L’Empereur est rentré aux Tuileries, porté en triomphe par la foule
Au soir de ce 20 mars, Napoléon a paru sous les voûtes des Tuileries, soulevé de bras en bras dans le grand escalier par une cohue d’officiers et de peuple. Le Roi avait fui le palais la nuit précédente.
Paris a vécu hier une de ces journées dont nul ne saurait dire encore ce qu’elles décideront. Le Roi parti dans la nuit, le palais des Tuileries vide depuis le matin, et le soir venu, l’Empereur reparaissant sous ses propres voûtes, porté par la foule jusqu’au seuil de ses anciens appartements : voilà ce que nous avons vu, ou recueilli de mille bouches, au long de ces vingt-quatre heures.
Tout s’est joué d’abord dans la nuit du 19 au 20. On savait depuis quelques jours l’Empereur en marche vers la capitale ; on le disait dimanche du côté de Pont-sur-Yonne, puis à Fontainebleau, où il aurait passé une partie de la nuit. À mesure qu’il approchait, l’inquiétude gagnait le Château. Au soir du 19, le Roi, longtemps incertain s’il devait demeurer ou se retirer, a pris le parti de quitter les Tuileries. On assure que, pressé par les siens, il craignait qu’on n’osât porter la main sur sa personne.
Sa voiture a roulé dans la nuit, prenant, dit-on, la route du Nord, vers Lille et la frontière. Avant de partir, le Roi aurait rendu deux ordonnances, l’une défendant l’acquittement des impôts et le service des armes au profit de tout autre que lui, l’autre touchant la vente des biens publics. Au matin, le palais était abandonné ; quelques serviteurs erraient dans les galeries désertes, et l’on ne savait plus très bien qui commandait à Paris.
C’est alors que des officiers, dont beaucoup à demi-solde et le cœur fidèle à l’aigle, ont gagné les Tuileries et fait remettre les couleurs tricolores au pavillon du palais et sur la ville. On les avait vus dès le matin sortir de Fontainebleau et marcher vers la capitale, retardés à chaque village par des populations qui voulaient les voir et les entendre. Dans Paris, le drapeau aux trois couleurs a reparu aux fenêtres et aux boutonnières, et la rumeur a couru de quartier en quartier : il vient, il sera ici ce soir.
L’attente s’est faite fiévreuse aux abords du Carrousel et du pavillon de Flore. Quant à l’heure de l’entrée même de l’Empereur dans Paris, les récits divergent : les uns la placent au plus fort de la journée, les autres ne parlent que de l’arrivée au palais, fixée au soir. Il faut s’y résoudre : entre l’instant où sa voiture a franchi les barrières et celui où elle s’est arrêtée sous les Tuileries, bien des heures et bien des récits se sont mêlés, et nous rapportons ici ce que la concordance des témoins permet de tenir pour assuré.
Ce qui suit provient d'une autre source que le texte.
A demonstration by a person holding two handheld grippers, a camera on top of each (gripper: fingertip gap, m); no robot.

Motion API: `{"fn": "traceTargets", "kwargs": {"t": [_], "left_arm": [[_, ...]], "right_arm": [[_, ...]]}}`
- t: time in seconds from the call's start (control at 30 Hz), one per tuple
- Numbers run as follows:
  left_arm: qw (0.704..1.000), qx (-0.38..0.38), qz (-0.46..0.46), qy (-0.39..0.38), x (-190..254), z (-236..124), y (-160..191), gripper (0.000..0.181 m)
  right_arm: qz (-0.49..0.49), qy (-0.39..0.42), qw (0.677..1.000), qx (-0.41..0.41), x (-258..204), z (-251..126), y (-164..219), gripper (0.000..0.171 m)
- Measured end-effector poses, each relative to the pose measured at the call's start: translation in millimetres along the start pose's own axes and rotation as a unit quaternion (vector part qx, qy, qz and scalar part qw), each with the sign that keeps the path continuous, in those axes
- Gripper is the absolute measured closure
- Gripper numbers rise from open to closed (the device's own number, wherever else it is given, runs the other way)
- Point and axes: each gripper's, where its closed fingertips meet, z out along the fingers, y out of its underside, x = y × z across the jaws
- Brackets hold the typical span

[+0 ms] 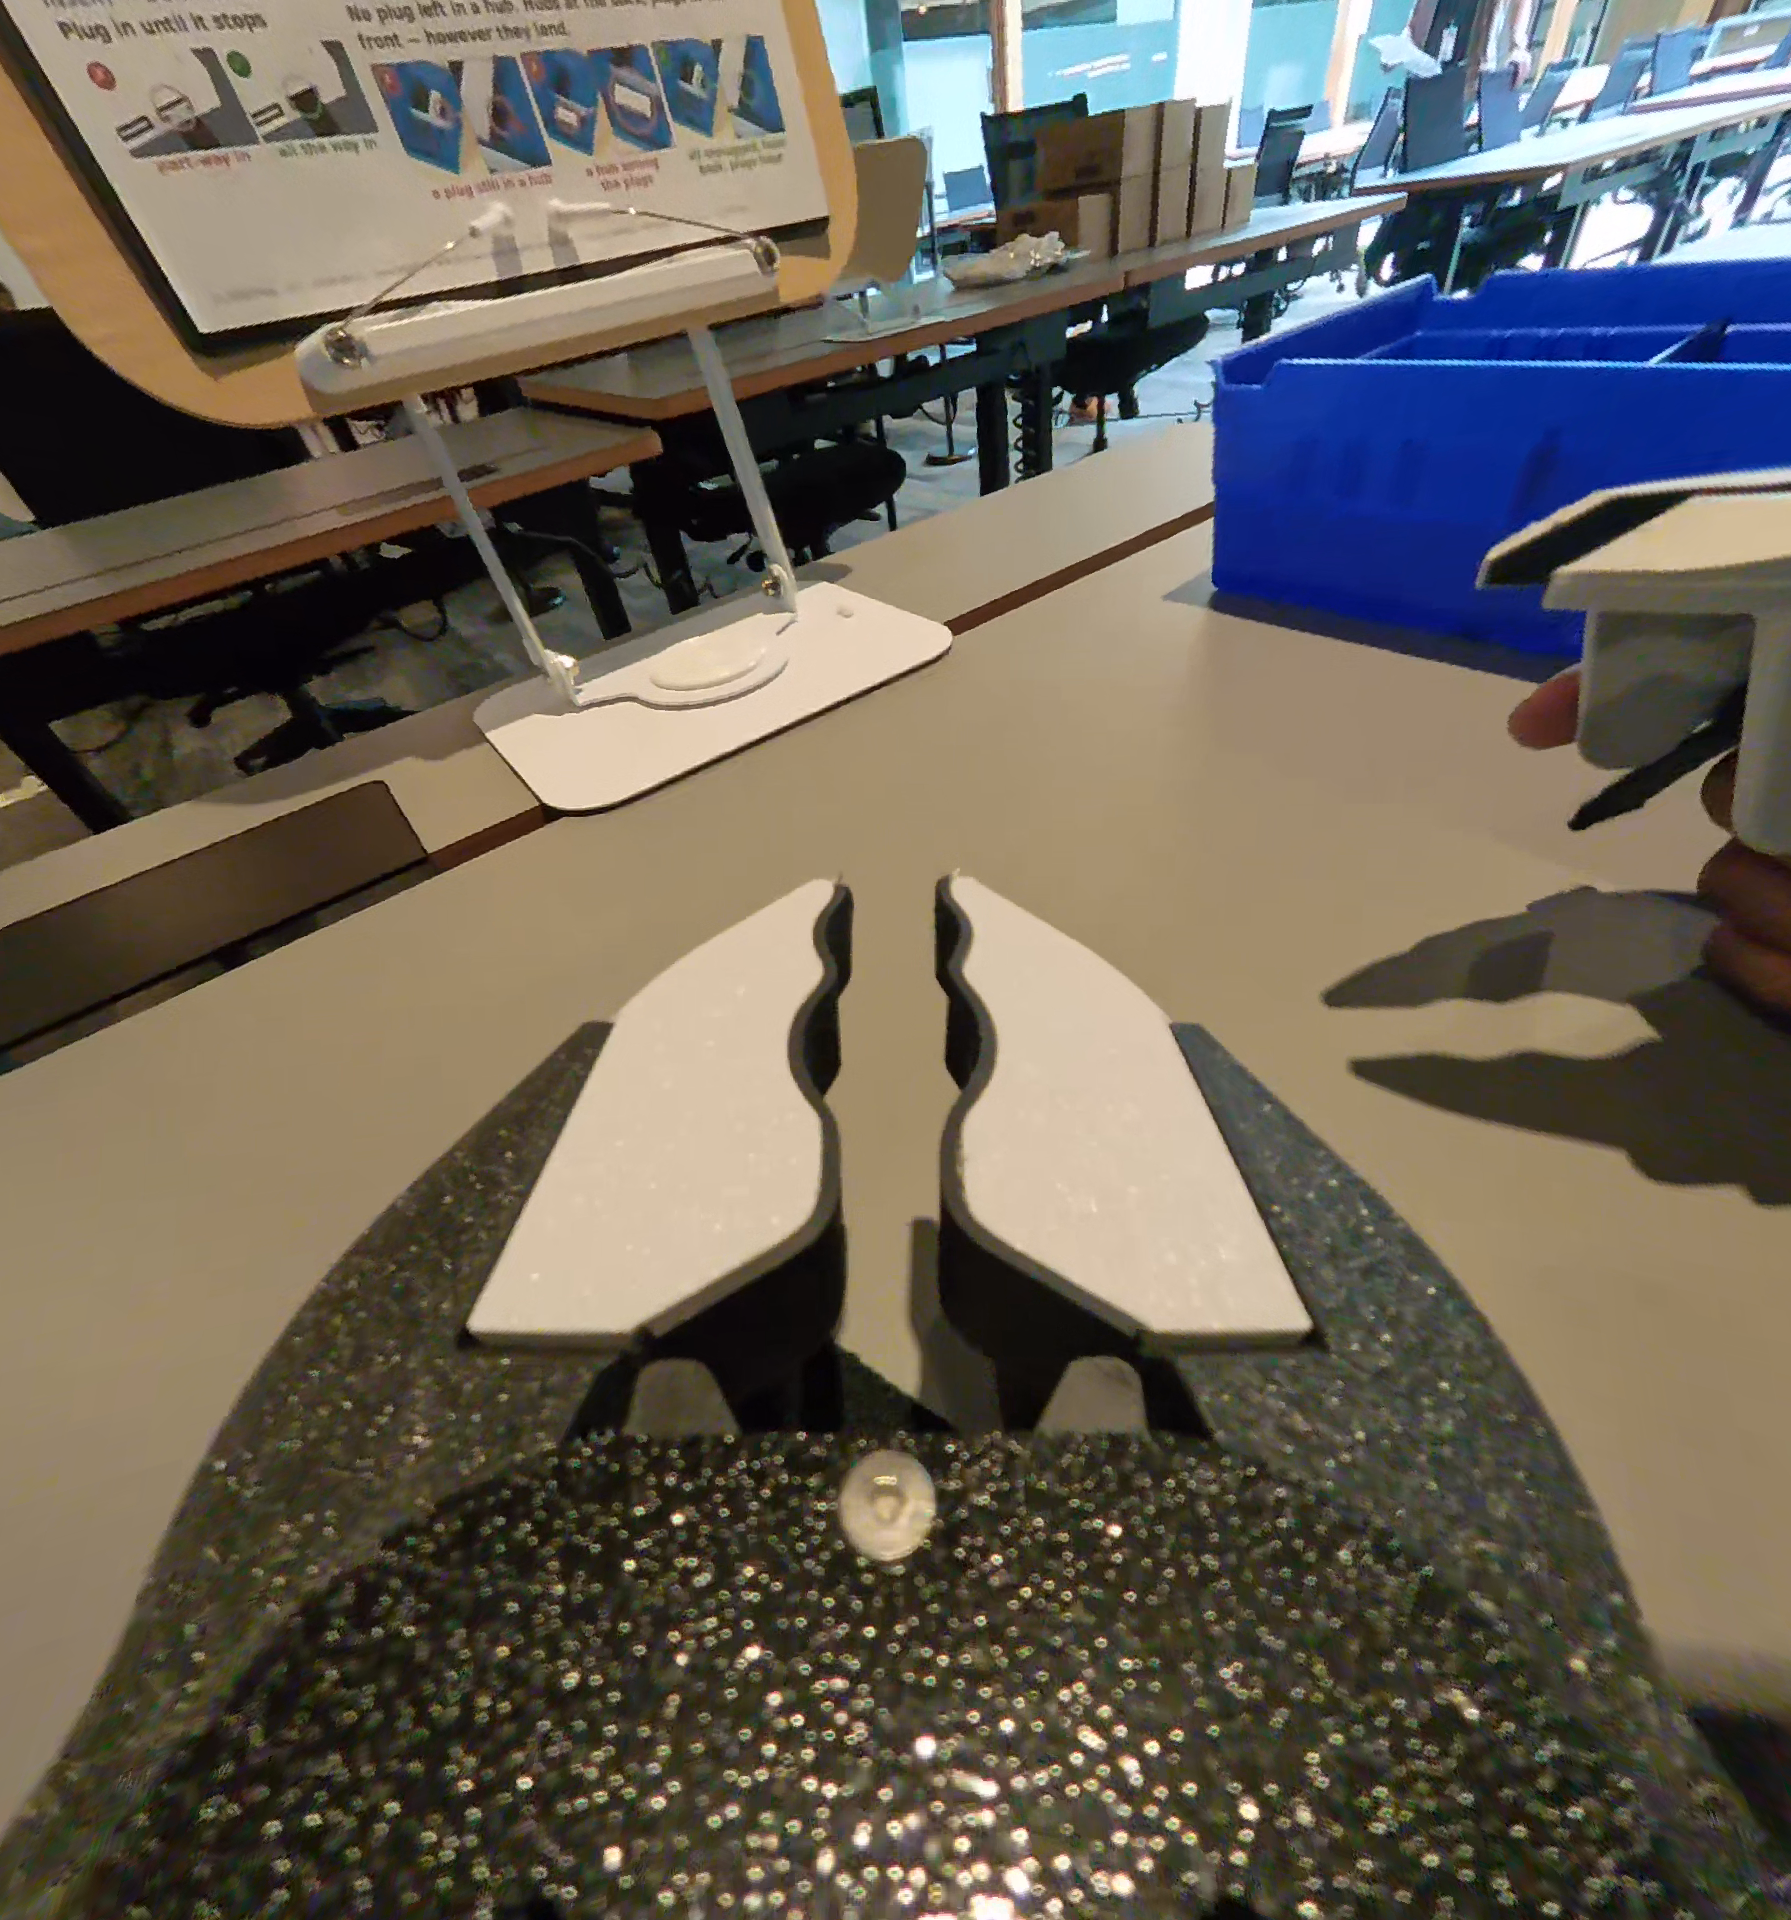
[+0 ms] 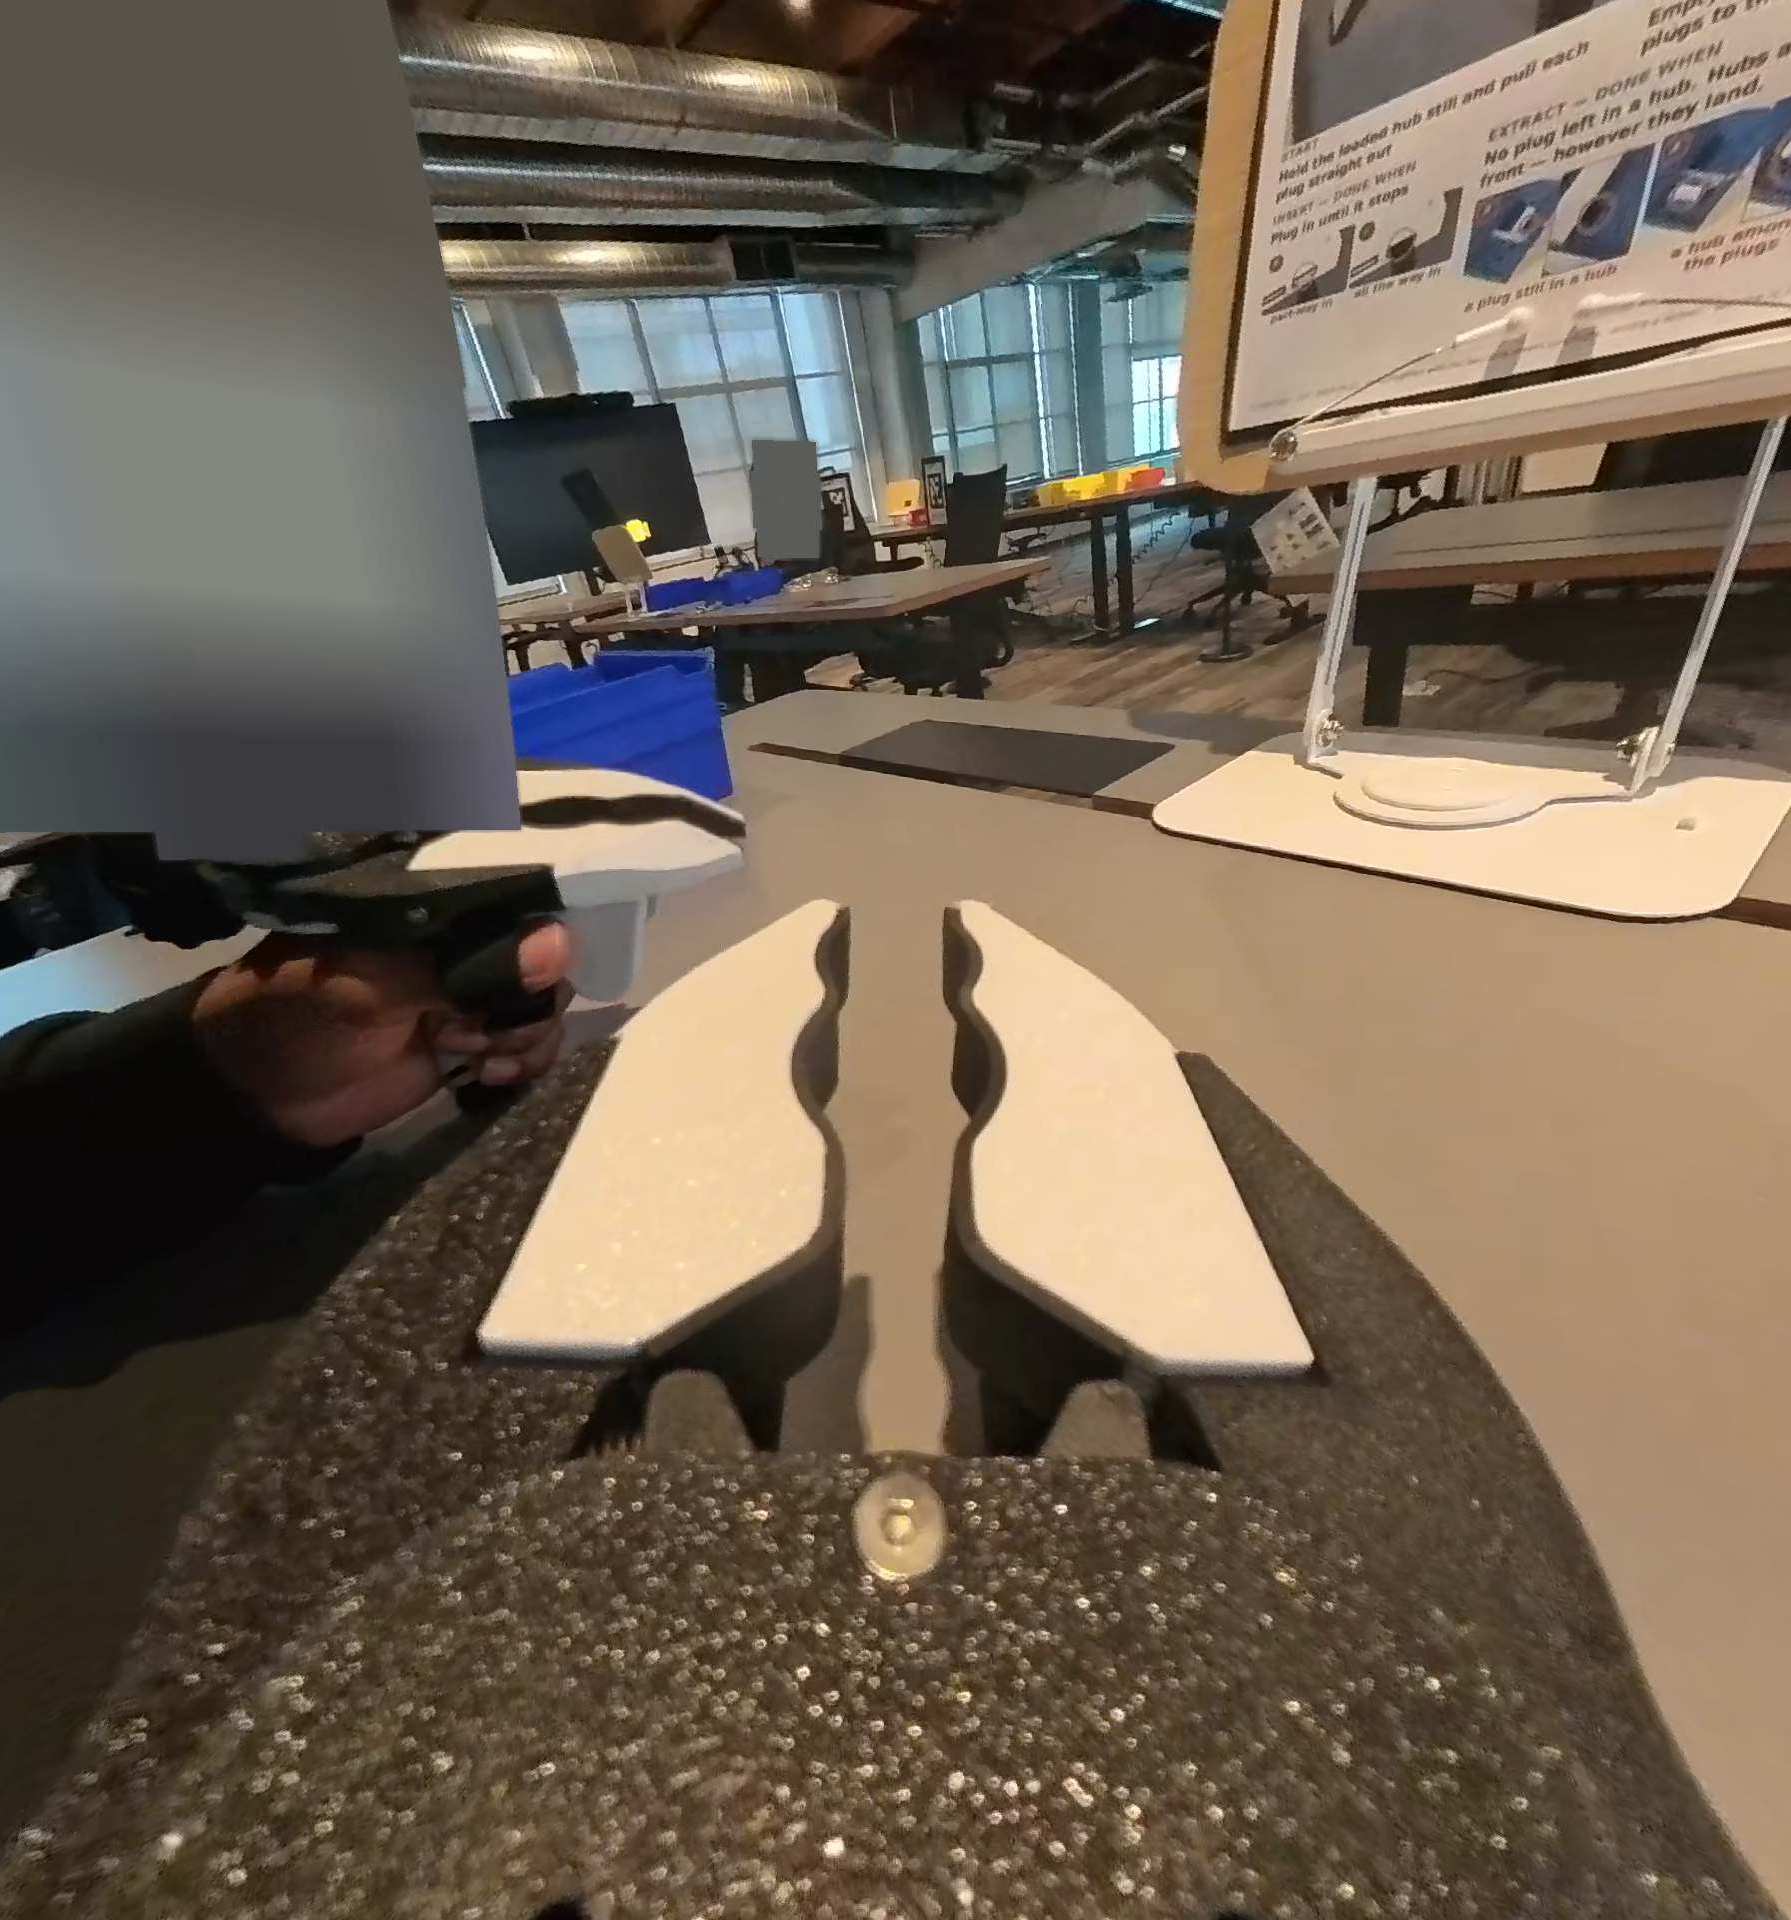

Ce qui ne souffre point de doute, c’est la scène du soir. Vers les neuf heures, la voiture s’est arrêtée au pied du vestibule, du côté du pavillon de Flore. Un homme en est descendu — et aussitôt il a cessé de marcher. Près de deux cents officiers, raconte-t-on, garnissaient le vestibule et les degrés du grand escalier ; ils l’ont enlevé de terre, l’ont reçu de bras en bras, voulant s’en faire comme une litière vivante.
L’Empereur, voyant qu’il ne pouvait avancer autrement, s’est laissé porter. On nous le dépeint les yeux à demi fermés, les mains tendues en avant comme un homme qui marche dans le noir, soulevé au-dessus d’une mer de têtes, les pieds ne touchant pas les marches, jusqu’à ses appartements. Autour de lui montait un cri répété sans fin, ce « Vive l’Empereur ! » qui, depuis quelques jours, paraît-il, suffit à désarmer les troupes qu’on envoie contre lui.
Dans la cour et sous les arcades, le peuple pressait, mêlé aux soldats et aux officiers. Des femmes pleuraient, des vieux grognards de l’ancienne armée se découvraient ; d’autres, plus prudents, regardaient en silence, ne sachant trop ce que demain leur réserve. Car c’est bien là le sentiment qui domine cette nuit dans Paris : on a vu revenir l’homme, on n’a point encore vu revenir l’ordre des choses, et nul n’oserait dire ce qui sortira de ce retournement.
À l’heure où nous écrivons, le palais est rendu à son maître d’hier. Mais le Roi est parti vers le Nord, les cours étrangères ne se sont point prononcées, les armées sont ce que les heures les feront. Nous nous bornons à rapporter ce que cette journée a montré, sans nous flatter d’en deviner la suite.